What you need to do =
Wherever "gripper" appears in a line of the listing, report that line.

***** Given material

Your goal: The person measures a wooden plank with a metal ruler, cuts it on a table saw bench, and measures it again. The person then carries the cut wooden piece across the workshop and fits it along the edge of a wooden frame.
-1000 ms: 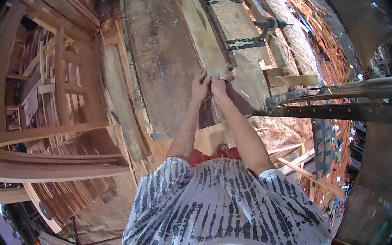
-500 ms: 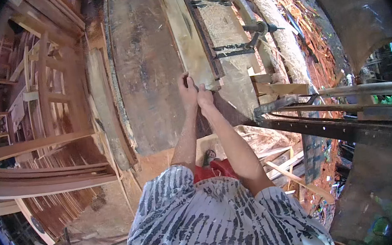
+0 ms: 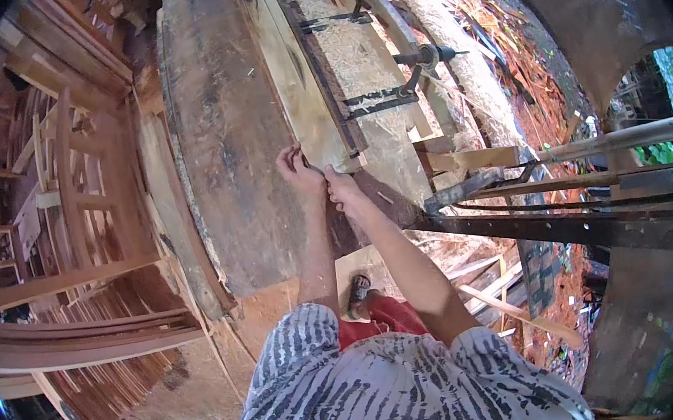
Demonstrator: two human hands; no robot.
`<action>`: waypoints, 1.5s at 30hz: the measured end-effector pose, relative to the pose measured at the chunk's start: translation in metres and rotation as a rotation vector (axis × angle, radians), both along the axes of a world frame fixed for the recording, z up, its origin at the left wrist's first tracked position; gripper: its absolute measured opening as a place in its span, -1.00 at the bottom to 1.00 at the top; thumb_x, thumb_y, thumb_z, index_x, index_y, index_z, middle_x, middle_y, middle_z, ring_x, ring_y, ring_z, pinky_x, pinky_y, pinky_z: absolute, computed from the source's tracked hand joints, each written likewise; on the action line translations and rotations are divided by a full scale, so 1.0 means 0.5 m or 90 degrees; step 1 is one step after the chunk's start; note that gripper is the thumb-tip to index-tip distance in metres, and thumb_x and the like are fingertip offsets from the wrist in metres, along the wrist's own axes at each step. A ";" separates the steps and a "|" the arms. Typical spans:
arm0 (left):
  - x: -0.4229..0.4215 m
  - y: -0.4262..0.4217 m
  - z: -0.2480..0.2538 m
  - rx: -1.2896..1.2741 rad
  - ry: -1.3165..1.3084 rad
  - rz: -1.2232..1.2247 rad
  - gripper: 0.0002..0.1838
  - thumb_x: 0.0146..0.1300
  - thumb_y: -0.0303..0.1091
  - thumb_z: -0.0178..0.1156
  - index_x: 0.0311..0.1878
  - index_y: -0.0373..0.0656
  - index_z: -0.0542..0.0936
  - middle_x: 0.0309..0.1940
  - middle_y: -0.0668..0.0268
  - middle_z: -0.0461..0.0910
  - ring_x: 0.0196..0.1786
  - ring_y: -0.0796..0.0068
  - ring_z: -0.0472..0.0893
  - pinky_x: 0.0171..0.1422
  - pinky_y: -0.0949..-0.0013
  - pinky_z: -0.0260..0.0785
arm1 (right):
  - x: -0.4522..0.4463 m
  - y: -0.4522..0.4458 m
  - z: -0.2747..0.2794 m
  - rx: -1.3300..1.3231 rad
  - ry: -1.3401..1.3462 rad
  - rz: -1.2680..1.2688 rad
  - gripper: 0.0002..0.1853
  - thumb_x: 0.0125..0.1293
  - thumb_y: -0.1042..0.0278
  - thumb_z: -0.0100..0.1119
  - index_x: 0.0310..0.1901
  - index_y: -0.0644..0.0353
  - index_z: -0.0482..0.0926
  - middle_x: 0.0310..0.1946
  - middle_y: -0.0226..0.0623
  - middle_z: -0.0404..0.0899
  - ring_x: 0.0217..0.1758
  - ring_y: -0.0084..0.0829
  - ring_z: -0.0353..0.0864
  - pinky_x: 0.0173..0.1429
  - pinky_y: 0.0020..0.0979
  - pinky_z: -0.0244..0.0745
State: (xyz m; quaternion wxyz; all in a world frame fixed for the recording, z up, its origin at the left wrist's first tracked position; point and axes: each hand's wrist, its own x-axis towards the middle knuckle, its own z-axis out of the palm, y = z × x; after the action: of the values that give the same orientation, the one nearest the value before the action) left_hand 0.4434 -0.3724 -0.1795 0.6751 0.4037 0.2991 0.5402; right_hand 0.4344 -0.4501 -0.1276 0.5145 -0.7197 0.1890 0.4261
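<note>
A long pale wooden board (image 3: pixel 303 73) lies lengthwise on the worn work table (image 3: pixel 221 140), along a dark-edged guide strip (image 3: pixel 328 86). Both hands are at the board's near end. My left hand (image 3: pixel 301 171) is at its left corner with curled fingers, a small gap showing between some of them. Close beside it, my right hand (image 3: pixel 341 188) is closed at the end, thumb on top and fingers folded below. The wrists nearly meet. Exactly how the left fingertips touch the board is hard to make out.
Metal clamp fittings (image 3: pixel 425 56) and dark bars stand right of the guide. A dark metal beam (image 3: pixel 554 222) extends to the right. Stacked planks (image 3: pixel 86 346) and a wooden frame (image 3: pixel 80 181) are on the left. Wood scraps (image 3: pixel 522 305) lie by my sandalled foot (image 3: pixel 358 290).
The view has shifted, so the table and board appear farther left and lower. My left fingers look more spread, and my right hand sits slightly lower against the board's end. More of my foot shows.
</note>
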 end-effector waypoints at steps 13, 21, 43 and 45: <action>0.003 0.029 0.023 0.019 0.082 -0.075 -0.83 0.53 -0.51 -0.12 0.07 -0.27 0.42 0.00 0.09 0.61 0.05 0.29 0.63 0.16 0.24 0.51 | 0.001 0.035 -0.014 -0.045 -0.133 -0.005 -0.18 0.62 -0.24 -0.17 0.30 0.61 0.46 0.28 0.36 0.53 0.45 0.11 0.48 0.43 -0.07 0.36; -0.022 0.050 0.022 0.137 0.348 -0.128 -0.80 0.46 -0.40 0.19 0.01 -0.30 0.67 -0.10 0.17 0.76 -0.04 0.44 0.70 0.13 0.31 0.52 | -0.011 0.055 0.015 -0.026 -0.160 -0.003 -0.21 0.62 -0.21 -0.20 0.20 0.60 0.54 0.21 0.31 0.59 0.38 0.09 0.54 0.37 -0.07 0.41; -0.066 0.102 0.017 0.226 0.545 -0.404 -0.59 0.11 -0.34 0.55 -0.17 -0.23 0.47 -0.29 0.17 0.65 -0.17 0.34 0.65 -0.03 0.21 0.51 | -0.067 0.050 0.024 -0.504 -0.578 0.036 0.10 -0.01 0.02 0.58 0.42 0.46 0.15 0.37 0.14 0.29 0.49 0.07 0.28 0.57 -0.04 0.25; -0.070 0.095 -0.014 0.197 0.502 -0.391 -0.58 0.00 -0.29 0.56 -0.22 -0.29 0.54 -0.34 0.11 0.65 -0.24 0.19 0.66 -0.10 0.14 0.51 | -0.084 0.034 0.071 -0.472 -0.532 0.048 0.05 0.00 0.03 0.56 0.39 0.46 0.17 0.34 0.14 0.31 0.47 0.08 0.30 0.55 -0.05 0.29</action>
State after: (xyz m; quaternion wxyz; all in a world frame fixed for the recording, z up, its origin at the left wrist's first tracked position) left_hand 0.4085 -0.3249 -0.1864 0.5706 0.7408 0.3151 0.1623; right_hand 0.3923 -0.4330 -0.0923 0.2426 -0.9664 0.0804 0.0277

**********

Written answer =
`<action>`: waypoints, 1.5s at 30hz: the measured end-effector pose, relative to the pose measured at the chunk's start: translation in metres and rotation as a rotation vector (axis × angle, radians), both along the axes of a world frame fixed for the recording, z up, its origin at the left wrist's first tracked position; gripper: its absolute measured opening as a place in its span, -1.00 at the bottom to 1.00 at the top; thumb_x, thumb_y, thumb_z, index_x, index_y, index_z, middle_x, middle_y, middle_z, ring_x, ring_y, ring_z, pinky_x, pinky_y, pinky_z: absolute, computed from the source's tracked hand joints, each written likewise; on the action line translations and rotations are divided by a full scale, so 1.0 means 0.5 m or 90 degrees; step 1 is one step after the chunk's start; note that gripper is the thumb-tip to index-tip distance in metres, and thumb_x and the like are fingertip offsets from the wrist in metres, along the wrist's own axes at each step. A ";" separates the steps and a "|" the arms. Typical spans:
  - gripper: 0.0002..0.1838
  - gripper: 0.0002..0.1853

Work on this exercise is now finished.